The effect of all these changes is this. Even while sticking faithfully to the letter of the law, it is perfectly possible, because circumstances have changed to such a marked degree, for rogues to prey upon innocent people in the most scandalous way and yet not bring themselves within the terms of the Act. That is happening, I am afraid, with increasing commonness, and that is largely the reason, for the introduction of this measure. Let me give your Lordships several examples—I am sure you will have many more in mind. You will have followed in the course of the last few weeks the long and interesting correspondence in The Times on the subject of textiles. I have looked into the matter carefully, and I believe it to be almost impossible to define textiles in such a way that everybody is satisfied. I have an example here of a child's dress offered for sale in a suburban shop in London. The ticket alongside it reads as follows: "Less than half the price you would normally pay for an all-wool dress." Now that statement is perfectly true. It would, in fact, be true if the ticket had said, "Less than half the price you would normally pay for a Christian Dior model," because the dress offered for sale was neither an all-wool dress nor a Christian Dior model. The statement literally was perfectly true, but it was equally true that it was calculated to deceive, and probably did deceive.

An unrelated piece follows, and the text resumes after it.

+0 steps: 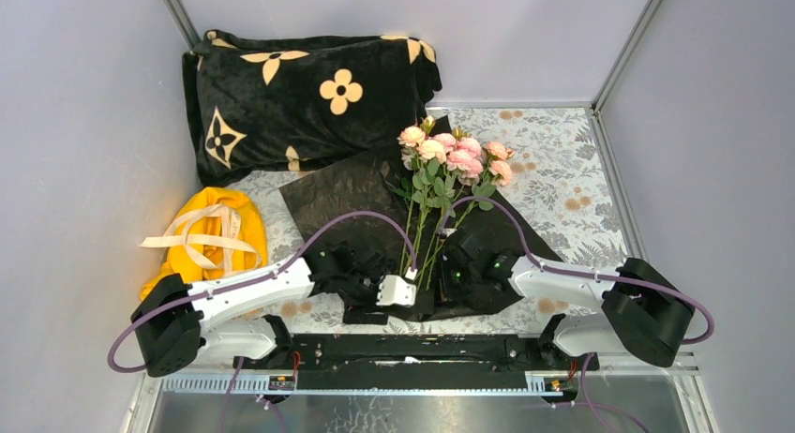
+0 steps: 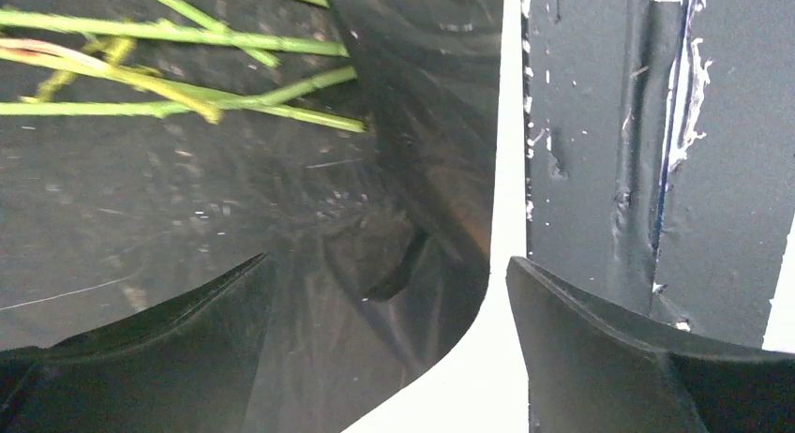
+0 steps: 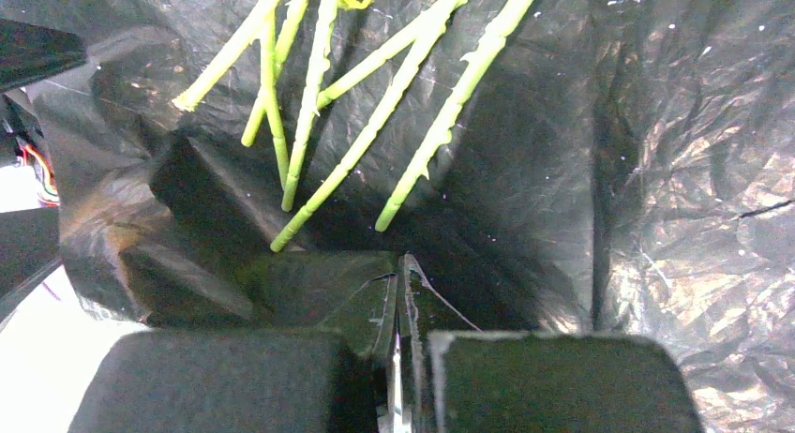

I will not give your Lordships other examples of cases like this, where the intention is to deceive but no breach of the law has actually taken place; where a false description has been applied but not one which brings the offender within the confines of the law. In the course of the preparation of my remarks, I was happy to receive from an interested party in this matter a present, a bottle of whisky. I am sorry to say that it was only half full—I am speaking as an optimist. Were I a pessimist I should, of course, describe it as half empty. But it was not the contents so much as the label on the bottle which led to my being given this present. The label was printed upon a background of what I now understand, from certain friends sitting recently behind me, to be the Clan MacGregor Tartan. In the left-hand corner of the label, a stalwart gentleman, with a broadsword in one hand and a shield in the other, is declaring defiance to all corners. On the right hand side of the label is written, "Pride of the Glen, Gold Medal Liqueur Whisky." Then in very small letters, at the bottom of the label, there were the words, "Made in Japan." As I understand the law at present, no offence is committed by that label. The word "Scotch" does not appear anywhere in it, but that is, of course, the impression it is intended to convey upon the unwary drinker. The law, as we now intend to amend it, will catch such a case. I am sorry to end the story on a disappointing note: the whisky, regret to say, was really quite drinkable. There are a multitude of other cases where there is definitely an intention to deceive as to the purpose and quality of the articles.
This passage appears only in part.